**About this exercise:**
Your answer should repeat every line of the records below in which the word "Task" appears.

**Excerpted data:**
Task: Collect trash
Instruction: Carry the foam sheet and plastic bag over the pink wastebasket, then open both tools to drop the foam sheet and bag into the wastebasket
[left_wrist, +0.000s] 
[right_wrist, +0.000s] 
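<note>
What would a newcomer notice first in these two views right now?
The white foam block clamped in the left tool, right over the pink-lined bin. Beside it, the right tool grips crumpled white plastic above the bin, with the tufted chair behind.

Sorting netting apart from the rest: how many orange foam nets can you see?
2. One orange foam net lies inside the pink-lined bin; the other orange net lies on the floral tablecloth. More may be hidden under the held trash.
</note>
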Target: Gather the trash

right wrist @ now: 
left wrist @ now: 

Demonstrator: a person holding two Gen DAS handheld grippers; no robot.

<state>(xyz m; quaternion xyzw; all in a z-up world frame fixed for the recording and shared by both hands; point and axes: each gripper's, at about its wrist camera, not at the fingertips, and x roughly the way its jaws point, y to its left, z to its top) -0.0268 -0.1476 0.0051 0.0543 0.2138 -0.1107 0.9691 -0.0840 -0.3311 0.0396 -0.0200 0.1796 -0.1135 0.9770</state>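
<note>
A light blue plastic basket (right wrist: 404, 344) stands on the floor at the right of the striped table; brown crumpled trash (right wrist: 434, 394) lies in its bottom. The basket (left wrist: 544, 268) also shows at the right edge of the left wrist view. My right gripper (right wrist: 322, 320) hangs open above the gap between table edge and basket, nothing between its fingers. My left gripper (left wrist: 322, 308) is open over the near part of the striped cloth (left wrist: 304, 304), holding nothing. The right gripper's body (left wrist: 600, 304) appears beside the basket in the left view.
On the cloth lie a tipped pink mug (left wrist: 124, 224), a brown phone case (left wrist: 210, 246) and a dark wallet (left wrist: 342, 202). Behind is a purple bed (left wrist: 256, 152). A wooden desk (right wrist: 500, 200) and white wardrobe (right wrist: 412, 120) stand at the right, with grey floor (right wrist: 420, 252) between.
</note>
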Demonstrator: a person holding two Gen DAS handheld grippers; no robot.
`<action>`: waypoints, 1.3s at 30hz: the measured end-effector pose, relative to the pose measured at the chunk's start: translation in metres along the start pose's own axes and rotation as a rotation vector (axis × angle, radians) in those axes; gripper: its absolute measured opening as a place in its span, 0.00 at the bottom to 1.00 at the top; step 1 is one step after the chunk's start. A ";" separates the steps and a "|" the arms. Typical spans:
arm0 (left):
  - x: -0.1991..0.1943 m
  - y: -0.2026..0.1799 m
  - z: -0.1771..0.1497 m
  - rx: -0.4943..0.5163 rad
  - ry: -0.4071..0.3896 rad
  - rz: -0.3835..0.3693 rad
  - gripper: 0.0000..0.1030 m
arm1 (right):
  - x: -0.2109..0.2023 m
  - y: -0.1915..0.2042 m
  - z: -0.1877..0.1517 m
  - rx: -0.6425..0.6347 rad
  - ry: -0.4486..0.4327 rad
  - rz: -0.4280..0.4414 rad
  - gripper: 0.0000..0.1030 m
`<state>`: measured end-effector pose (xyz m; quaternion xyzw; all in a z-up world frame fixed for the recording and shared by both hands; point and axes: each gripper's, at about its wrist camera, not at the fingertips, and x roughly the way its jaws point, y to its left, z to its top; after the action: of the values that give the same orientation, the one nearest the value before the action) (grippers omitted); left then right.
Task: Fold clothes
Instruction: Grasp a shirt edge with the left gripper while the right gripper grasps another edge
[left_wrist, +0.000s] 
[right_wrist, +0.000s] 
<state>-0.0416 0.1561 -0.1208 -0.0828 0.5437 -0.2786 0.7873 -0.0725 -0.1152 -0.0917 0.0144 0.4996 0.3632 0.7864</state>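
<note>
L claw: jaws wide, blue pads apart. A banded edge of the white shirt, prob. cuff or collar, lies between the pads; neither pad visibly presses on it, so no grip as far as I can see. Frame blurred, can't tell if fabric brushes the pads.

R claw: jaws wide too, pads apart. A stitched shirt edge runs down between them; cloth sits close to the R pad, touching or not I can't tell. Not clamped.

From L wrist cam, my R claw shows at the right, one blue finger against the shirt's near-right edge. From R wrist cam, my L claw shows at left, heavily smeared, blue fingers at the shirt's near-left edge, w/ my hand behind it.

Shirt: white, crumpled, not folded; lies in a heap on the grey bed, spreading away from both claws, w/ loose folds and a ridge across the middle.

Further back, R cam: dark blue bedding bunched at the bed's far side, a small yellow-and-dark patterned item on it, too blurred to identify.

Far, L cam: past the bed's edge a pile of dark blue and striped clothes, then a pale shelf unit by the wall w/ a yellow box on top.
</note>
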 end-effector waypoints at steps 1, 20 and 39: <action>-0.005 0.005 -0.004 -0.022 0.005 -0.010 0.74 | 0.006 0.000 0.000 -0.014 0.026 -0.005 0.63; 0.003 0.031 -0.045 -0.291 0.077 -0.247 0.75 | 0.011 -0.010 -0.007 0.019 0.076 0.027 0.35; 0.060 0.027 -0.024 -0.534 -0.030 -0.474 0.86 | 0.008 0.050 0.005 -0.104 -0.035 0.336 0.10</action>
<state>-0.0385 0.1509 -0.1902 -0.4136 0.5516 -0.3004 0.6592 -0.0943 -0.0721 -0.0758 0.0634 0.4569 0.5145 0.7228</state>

**Answer box:**
Task: Collect trash
Task: Fold clothes

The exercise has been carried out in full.